Formation and optical characterization of titanium dioxide photonic band gap materials

Certain periodically ordered dielectric materials are predicted to exhibit photonic band gaps in the visible spectrum. To date, research has focused on attempts to make such materials using a close-packed face-centered cubic (fcc) assembly of spherical voids in a titanium dioxide (TiO2, titania) matrix. Rutile titania, with a refractive index near 3, is an ideal material because optical band gaps appear only when the refractive index ratio of the matrix to that of the spheres exceeds 2.86. The processing and fabrication of such materials pose challenging materials problems: the matrix material must have a uniform and high refractive index and the spherical voids must form a highly ordered fcc array.; The first part of the work investigates the formation of titania photonic crystals.
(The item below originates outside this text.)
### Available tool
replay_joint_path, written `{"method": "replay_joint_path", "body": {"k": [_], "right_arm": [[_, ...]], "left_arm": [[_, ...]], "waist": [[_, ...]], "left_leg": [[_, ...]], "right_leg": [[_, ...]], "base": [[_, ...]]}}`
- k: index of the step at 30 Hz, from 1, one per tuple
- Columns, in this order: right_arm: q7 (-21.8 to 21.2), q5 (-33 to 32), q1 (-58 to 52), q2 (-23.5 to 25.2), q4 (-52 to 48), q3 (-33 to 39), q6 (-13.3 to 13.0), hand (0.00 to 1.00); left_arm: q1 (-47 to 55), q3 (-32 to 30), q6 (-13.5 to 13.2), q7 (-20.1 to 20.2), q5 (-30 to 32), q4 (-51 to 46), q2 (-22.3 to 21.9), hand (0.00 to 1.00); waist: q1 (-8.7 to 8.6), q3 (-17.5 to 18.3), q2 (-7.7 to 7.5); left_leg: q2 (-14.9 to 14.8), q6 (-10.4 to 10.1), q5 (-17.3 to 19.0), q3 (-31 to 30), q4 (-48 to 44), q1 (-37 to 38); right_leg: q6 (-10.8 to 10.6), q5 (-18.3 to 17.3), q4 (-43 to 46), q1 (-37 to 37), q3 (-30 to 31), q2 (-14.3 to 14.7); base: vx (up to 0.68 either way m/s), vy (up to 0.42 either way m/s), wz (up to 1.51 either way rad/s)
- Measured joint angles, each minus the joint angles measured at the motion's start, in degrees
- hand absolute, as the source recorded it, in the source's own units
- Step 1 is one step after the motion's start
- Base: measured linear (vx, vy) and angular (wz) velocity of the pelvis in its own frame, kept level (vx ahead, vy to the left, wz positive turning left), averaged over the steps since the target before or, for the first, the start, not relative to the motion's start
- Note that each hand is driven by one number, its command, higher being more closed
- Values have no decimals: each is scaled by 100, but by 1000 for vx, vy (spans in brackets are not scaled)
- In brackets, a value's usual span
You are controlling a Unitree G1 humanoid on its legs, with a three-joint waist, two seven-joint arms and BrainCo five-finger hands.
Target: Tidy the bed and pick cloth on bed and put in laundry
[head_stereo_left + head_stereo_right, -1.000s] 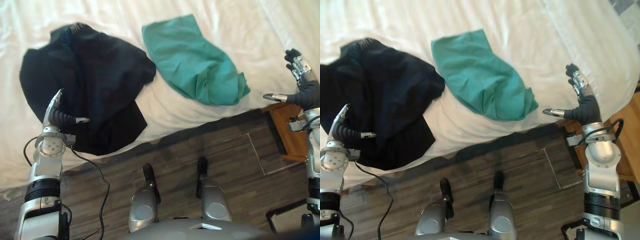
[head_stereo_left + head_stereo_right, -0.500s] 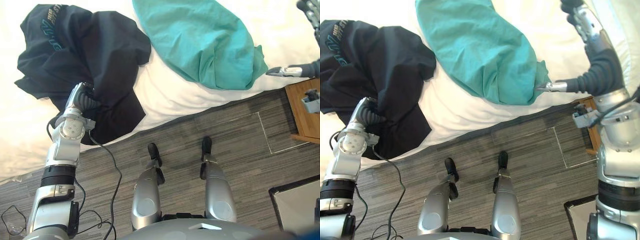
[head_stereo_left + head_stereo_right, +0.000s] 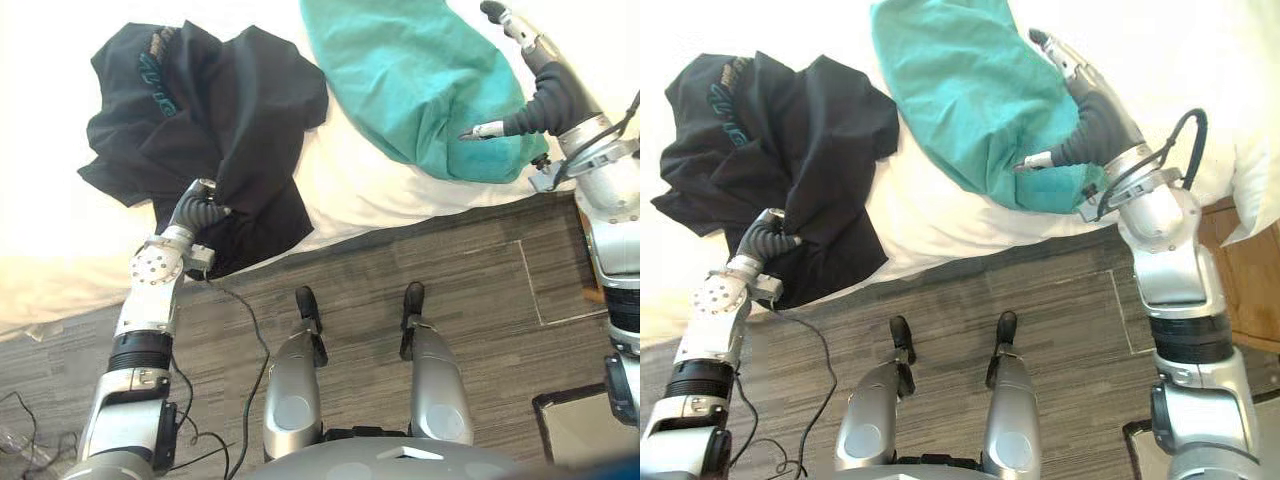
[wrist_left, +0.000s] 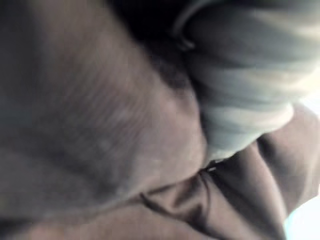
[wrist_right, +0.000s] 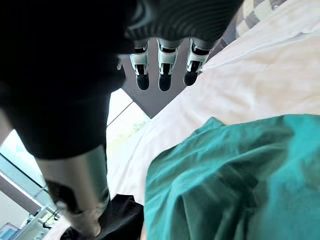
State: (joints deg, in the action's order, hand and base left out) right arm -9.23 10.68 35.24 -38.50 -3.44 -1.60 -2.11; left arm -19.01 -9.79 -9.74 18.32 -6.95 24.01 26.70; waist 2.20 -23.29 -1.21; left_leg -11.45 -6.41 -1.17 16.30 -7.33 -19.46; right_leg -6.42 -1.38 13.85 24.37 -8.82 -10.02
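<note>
On the bed (image 3: 350,192), black cloth (image 3: 235,100) at ten o'clock hides our left hand (image 3: 196,212); we cannot tell its grip. Our right hand (image 3: 546,98) hovers straight-fingered over teal cloth (image 3: 415,75) at one.

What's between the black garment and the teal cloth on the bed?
Only bare white sheet, a wedge widening toward the bed's near edge between black garment and teal cloth, seen in both eye views.

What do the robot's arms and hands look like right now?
The left arm and right arm are silver-grey tubes with black bands. The left robot hand and right robot hand each wear a dark ribbed cover; the right one's silver fingers end in dark tips.
</note>
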Motion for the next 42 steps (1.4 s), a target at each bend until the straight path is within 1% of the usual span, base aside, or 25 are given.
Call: {"method": "replay_joint_path", "body": {"k": [2,4,5,6,8,10,12,15,16,18,20,21,25,27,30,32,33,34,35,36,37,38,39,41,42], "right_arm": [[204,189,172,207,610,-87,181,0],[326,202,302,316,995,-170,243,0],[466,204,452,454,1369,-198,315,0],[537,204,551,525,1585,-235,349,0],[708,229,708,639,1975,-325,409,0],[777,319,785,706,2265,-359,477,0],[804,423,825,736,2631,-365,590,0],[859,431,1092,906,2963,-353,743,0],[853,435,1152,907,3023,-346,762,100],[767,603,1262,933,3246,-336,797,100],[617,888,1352,1136,3670,-191,815,100],[608,936,1382,1168,3738,-124,817,100],[565,840,1425,1325,4248,-43,814,100],[549,636,1307,1417,4415,98,779,100],[549,-289,701,1813,4549,404,329,100],[544,-978,-4,2337,4578,600,-232,100],[544,-1121,-203,2478,4574,633,-371,100],[543,-1164,-515,2691,4577,677,-520,100],[518,-1156,-988,2930,4607,668,-681,100],[471,-1152,-1529,3104,4716,635,-849,100],[444,-1152,-1757,3193,4782,625,-931,100],[411,-1145,-2169,3320,4915,581,-1080,100],[342,-1169,-2751,3510,5077,514,-1269,100],[170,-1360,-3326,3661,5148,355,-1447,100],[-38,-1619,-3653,3748,5160,280,-1566,100]], "left_arm": [[-213,-51,1,180,-279,0,-98,100],[-335,-47,1,201,-398,0,-186,100],[-489,-43,2,255,-602,11,-267,100],[-565,-42,2,277,-657,11,-300,100],[-734,-28,2,256,-852,31,-390,100],[-924,30,2,211,-984,44,-490,100],[-1246,141,2,153,-1175,98,-644,100],[-1550,143,8,153,-1457,98,-671,100],[-1597,142,17,149,-1491,98,-678,100],[-1701,142,48,112,-1494,100,-712,100],[-1815,142,102,-5,-1494,126,-780,100],[-1848,142,115,-18,-1492,134,-799,100],[-1927,194,209,-64,-1490,287,-832,100],[-1939,200,218,-6,-1490,471,-917,100],[-1747,201,299,0,-1484,705,-1115,100],[-1316,204,373,-104,-1482,730,-1218,100],[-1201,211,388,-130,-1481,756,-1254,100],[-1008,297,405,-264,-1471,791,-1286,100],[-730,490,450,-512,-1369,844,-1305,100],[-465,685,555,-729,-1347,962,-1376,100],[-324,722,587,-812,-1302,1051,-1460,100],[-79,758,593,-954,-1225,1212,-1603,100],[275,779,588,-1100,-1174,1473,-1788,100],[728,871,533,-1301,-1173,1757,-1994,100],[1035,940,512,-1413,-1225,1890,-2101,100]], "waist": [[70,77,-188],[147,125,-297],[202,142,-361],[217,139,-404],[228,138,-465],[264,138,-472],[373,145,-503],[379,147,-562],[381,146,-566],[403,149,-614],[471,212,-733],[477,213,-746],[499,334,-927],[500,350,-946],[528,376,-971],[523,406,-1010],[518,406,-1007],[517,409,-999],[510,430,-955],[476,522,-872],[454,596,-821],[404,737,-738],[262,910,-573],[97,1062,-384],[18,1206,-287]], "left_leg": [[-81,-35,-47,-235,-68,-194],[-128,-53,-59,-351,-124,-311],[-156,-64,-68,-480,-192,-431],[-161,-65,-86,-547,-215,-495],[-160,-56,-107,-682,-280,-646],[-166,-41,-134,-782,-319,-810],[-176,-26,-167,-896,-392,-1081],[-192,-39,-301,-1015,-387,-1387],[-201,-36,-334,-1043,-386,-1433],[-246,-41,-386,-1081,-388,-1485],[-291,-43,-376,-1120,-429,-1566],[-304,-46,-378,-1144,-443,-1584],[-354,-67,-407,-1256,-489,-1554],[-359,-83,-404,-1284,-491,-1429],[-365,-115,-319,-1220,-467,-1012],[-311,-122,-282,-1018,-246,-451],[-290,-126,-286,-965,-151,-282],[-250,-132,-303,-872,4,-2],[-196,-133,-334,-766,237,378],[-121,-132,-367,-734,417,655],[-69,-124,-374,-729,496,754],[11,-110,-384,-722,615,869],[149,-87,-398,-715,781,1053],[299,-47,-414,-689,987,1321],[391,-22,-430,-693,1149,1521]], "right_leg": [[15,11,-45,-3,-159,77],[50,39,-107,-11,-247,125],[82,127,-211,-40,-349,185],[81,158,-258,-53,-401,200],[102,227,-395,-81,-495,223],[89,347,-539,-77,-585,251],[92,414,-601,63,-627,264],[140,463,-601,298,-707,289],[147,469,-601,325,-729,300],[160,478,-590,352,-779,338],[196,452,-533,415,-821,383],[214,434,-504,417,-865,381],[308,312,-328,357,-992,385],[319,283,-336,195,-1042,389],[306,259,-466,-247,-1026,394],[288,262,-665,-671,-901,391],[275,264,-726,-800,-882,389],[247,264,-809,-996,-821,377],[216,257,-916,-1269,-744,351],[176,232,-972,-1470,-743,302],[150,213,-987,-1533,-749,270],[98,176,-991,-1589,-749,196],[22,122,-996,-1702,-754,80],[-65,63,-999,-1881,-755,-53],[-127,22,-1008,-2008,-762,-133]], "base": [[2,-43,34],[15,-22,28],[11,1,29],[3,10,30],[-20,18,27],[-48,26,23],[-86,30,18],[-91,-1,13],[-86,-20,13],[-73,-26,3],[-68,-30,-2],[-45,-36,13],[-9,-44,12],[35,-53,11],[80,-39,-3],[91,-11,-23],[119,-12,-25],[136,-11,-23],[162,-12,-18],[148,1,-8],[117,9,2],[196,43,8],[167,54,8],[168,63,7],[136,53,6]]}}
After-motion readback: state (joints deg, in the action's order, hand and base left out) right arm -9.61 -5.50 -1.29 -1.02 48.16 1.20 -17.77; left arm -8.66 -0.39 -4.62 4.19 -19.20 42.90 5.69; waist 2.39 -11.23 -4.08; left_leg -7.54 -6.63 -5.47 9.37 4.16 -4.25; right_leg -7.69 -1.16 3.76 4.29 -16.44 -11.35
These crystals are formed by drying a fcc colloidal crystal of monodisperse polymer spheres suspended in aqueous slurry containing much smaller anatase titania particles. Following this stage, it was found that excluded volume effects reduce the packing fraction of titania in the interstices to ∼0.3. Subsequent heat treatment removes the polymer spheres by pyrolysis, densifies the titania matrix by sintering, and converts the titania from the anatase form (refractive index ∼2.5) to rutile. Sintering and grain growth of the titania causes the interstitial walls to thicken and distorts the shape and ordering of the spherical voids. The conversion temperature to rutile was found to be ∼100°C higher than in samples prepared without polymer spheres.; The second part of the work examines the optical characteristics of the materials. Bragg reflectivity measurements show the presence of stop bands through reflectivity peaks. The width of the reflectivity peak corresponding to a specific stop gap increases to 21% upon conversion to rutile, agreeing well with theoretical predictions. The reflectivity is attenuated by 84--99% from theory due to diffuse scattering. Random scattering from the titania nanoparticles dominates the sources of this scattering. The dependence of this diffuse scattering from titania with wavelength causes the reflectivity peak height to increase with wavelength. The reflectivity peak heights also become attenuated with temperature due to random scattering from surface roughness.